LIQUIDITY AND CAPITAL RESOURCES
We consider liquidity in terms of the sufficiency of internal and external cash
resources to fund our operating, investing and financing activities. Our
principal sources of liquidity include cash from operating activities, cash and
cash equivalents on our balance sheet and amounts available under our Amended
PNC Credit Facility (as defined below). Management believes that current working
capital and borrowings available under the PNC Credit Facility will provide us
with sufficient capital to fund operations for at least one year.

We require significant cash resources to meet obligations to pay principal and
interest on our outstanding debt, provide for our research and development
activities, fund our working capital needs, and make capital expenditures. Our
future liquidity requirements will depend on multiple factors, including our
research and development plans and capital asset needs. We may need or decide to
seek additional funding through equity or debt financings but cannot guarantee
that additional funds would be available on terms acceptable to us, if at all.

We had cash and cash equivalents of $7.5 million as of December 31, 2019,
compared to $10.8 million as of March 31, 2019. These amounts exclude, as of
both dates, $5.0 million in restricted cash that we are required to maintain
under the Credit Agreements (as defined below) and $0.9 million and $1.1 million
of short-term restricted cash, respectively.

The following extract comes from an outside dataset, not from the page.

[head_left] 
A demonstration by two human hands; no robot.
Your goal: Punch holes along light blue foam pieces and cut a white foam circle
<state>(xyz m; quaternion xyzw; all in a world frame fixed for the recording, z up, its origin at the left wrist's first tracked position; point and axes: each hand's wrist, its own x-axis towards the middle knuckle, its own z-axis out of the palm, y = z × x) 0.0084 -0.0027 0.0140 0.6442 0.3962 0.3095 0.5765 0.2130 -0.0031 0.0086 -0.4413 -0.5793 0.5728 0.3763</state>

Our outstanding long-term debt amounted to $152.4 million as of December 31,
2019, net of $14.6 million in unamortized debt issuance costs and $1.7 million
in current portion of long-term debt, and $145.6 million as of March 31, 2019,
net of $17.3 million in unamortized debt issuance costs and $1.7 million in
current portion of long-term debt. Included in long-term debt as of December 31,
2019 was $5.3 million of borrowings under our Amended PNC Credit Facility. After
drawing down $5.3 million under our Amended PNC Credit Facility, there was an
additional $16.7 million of borrowing availability as of December 31, 2019
(subject to change based on certain financial metrics). See "-Debt Profile and
Covenants" and "-Contractual Obligations" below for further information about
our outstanding debt.

We are subject to various debt covenants under our Credit Agreements (as defined
below), including financial maintenance covenants that require progressive
improvements in metrics related to our financial condition and results of
operations. Our failure to comply with our debt covenants could materially and
adversely affect our financial condition and ability to service our obligations.
For additional information about our debt, see the sections entitled "Risk
Factors-Risks Related to Our Business Operations" and "Management's Discussion
and Analysis of Financial Condition and Results of Operations-Liquidity and
Capital Resources" in our Annual Report on Form 10-K for the fiscal year ended
March 31, 2019.

Cash Flows

The following table summarizes our consolidated cash flows for the periods indicated.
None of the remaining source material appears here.